**Source data**
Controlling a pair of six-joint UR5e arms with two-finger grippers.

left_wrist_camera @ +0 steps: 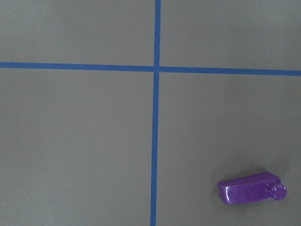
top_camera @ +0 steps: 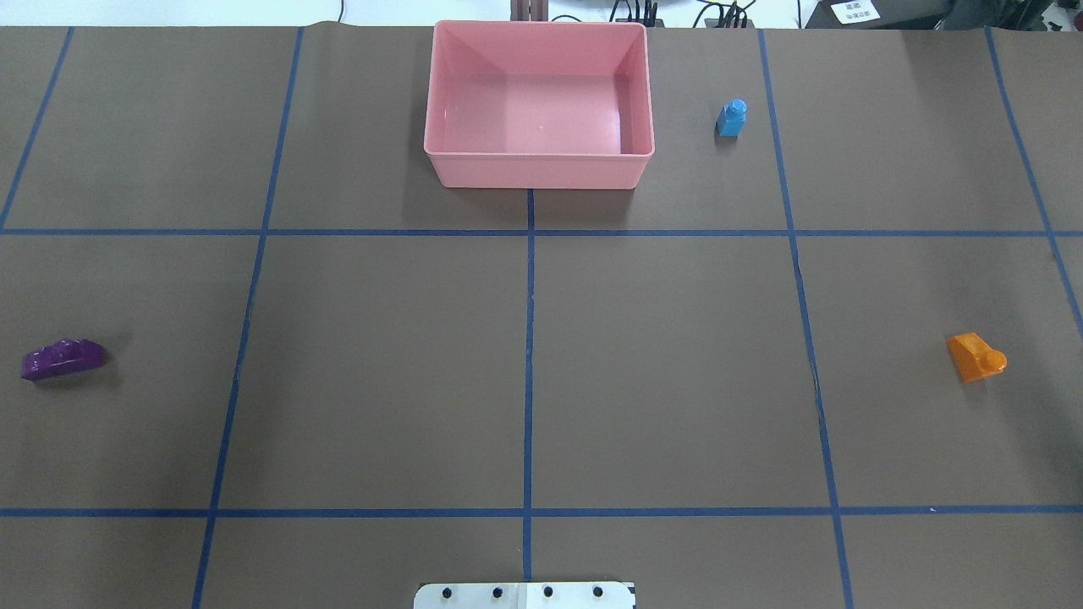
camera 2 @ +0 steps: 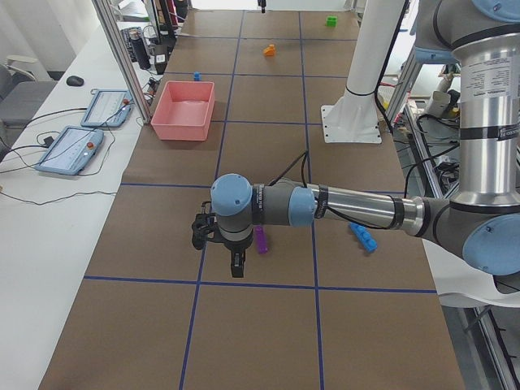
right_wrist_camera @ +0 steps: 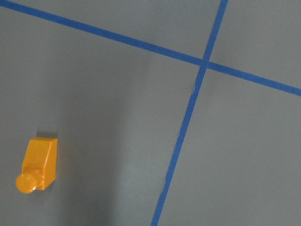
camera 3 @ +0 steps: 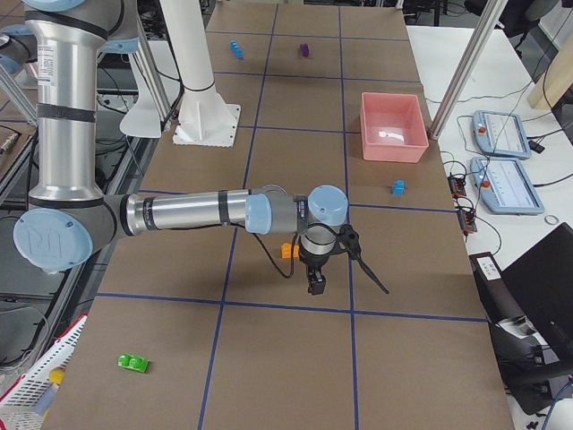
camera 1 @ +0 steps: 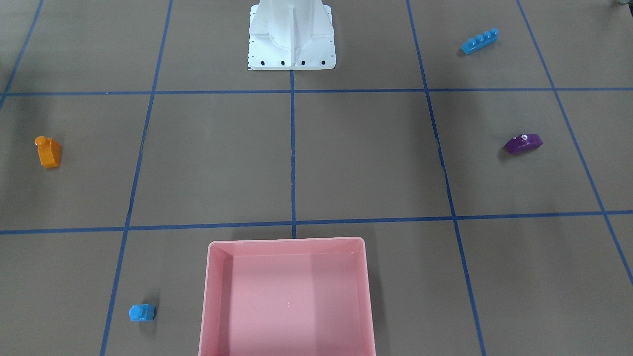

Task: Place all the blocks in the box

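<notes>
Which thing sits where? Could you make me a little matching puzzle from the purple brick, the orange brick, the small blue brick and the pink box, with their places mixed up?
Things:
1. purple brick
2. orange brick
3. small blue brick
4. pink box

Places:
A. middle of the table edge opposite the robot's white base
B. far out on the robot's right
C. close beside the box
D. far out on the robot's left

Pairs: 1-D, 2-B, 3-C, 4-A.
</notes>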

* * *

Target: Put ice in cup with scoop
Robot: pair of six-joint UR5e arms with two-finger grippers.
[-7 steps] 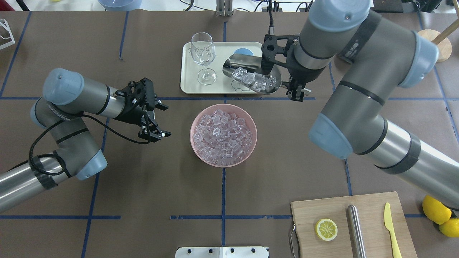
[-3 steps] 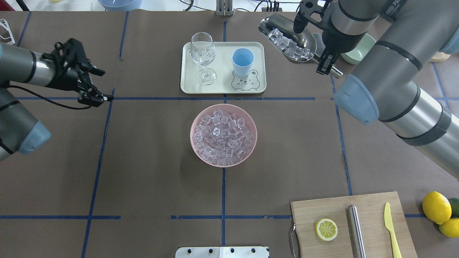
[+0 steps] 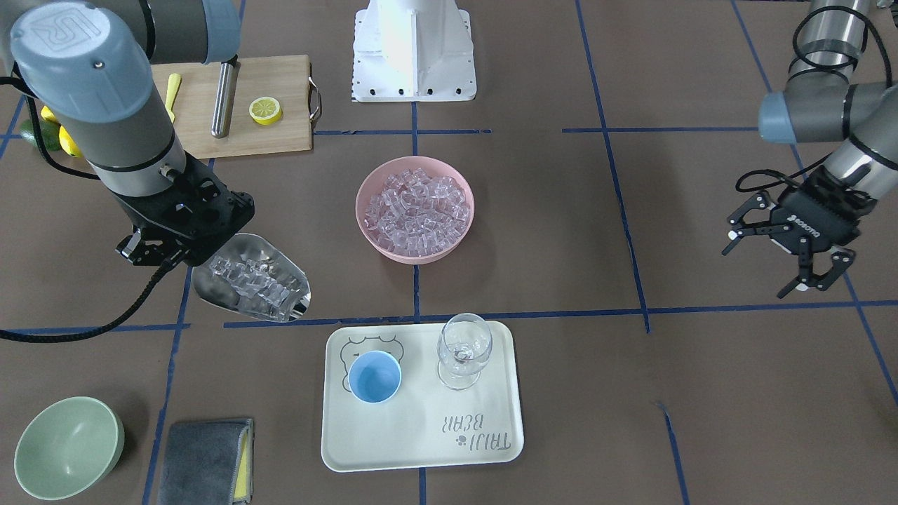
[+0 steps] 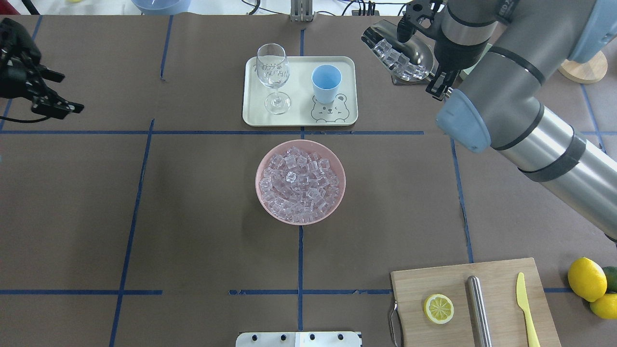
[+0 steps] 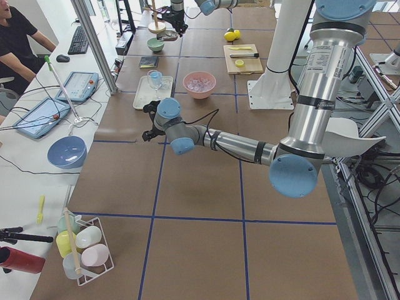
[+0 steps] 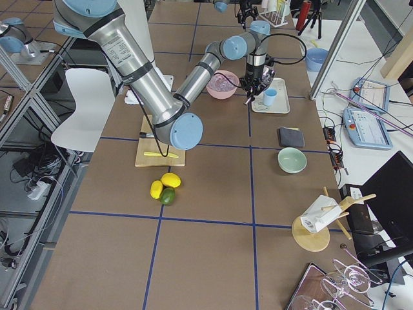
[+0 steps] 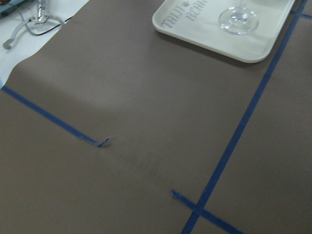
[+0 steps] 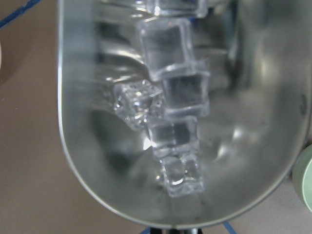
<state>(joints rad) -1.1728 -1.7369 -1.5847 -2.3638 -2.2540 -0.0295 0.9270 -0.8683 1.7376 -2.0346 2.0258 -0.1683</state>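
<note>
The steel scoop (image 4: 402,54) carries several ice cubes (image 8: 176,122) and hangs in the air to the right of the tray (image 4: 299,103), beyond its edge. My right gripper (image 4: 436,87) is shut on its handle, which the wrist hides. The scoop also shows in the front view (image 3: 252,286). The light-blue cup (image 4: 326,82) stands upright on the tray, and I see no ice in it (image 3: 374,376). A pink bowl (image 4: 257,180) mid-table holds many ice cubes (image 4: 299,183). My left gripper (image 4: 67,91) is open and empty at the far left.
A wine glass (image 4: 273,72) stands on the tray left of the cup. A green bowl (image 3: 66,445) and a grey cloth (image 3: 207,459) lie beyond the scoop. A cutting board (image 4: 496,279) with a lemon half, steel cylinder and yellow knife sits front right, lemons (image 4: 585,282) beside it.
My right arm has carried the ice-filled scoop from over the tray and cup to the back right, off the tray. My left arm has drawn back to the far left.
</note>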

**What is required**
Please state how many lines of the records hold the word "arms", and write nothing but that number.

**Your solution**
2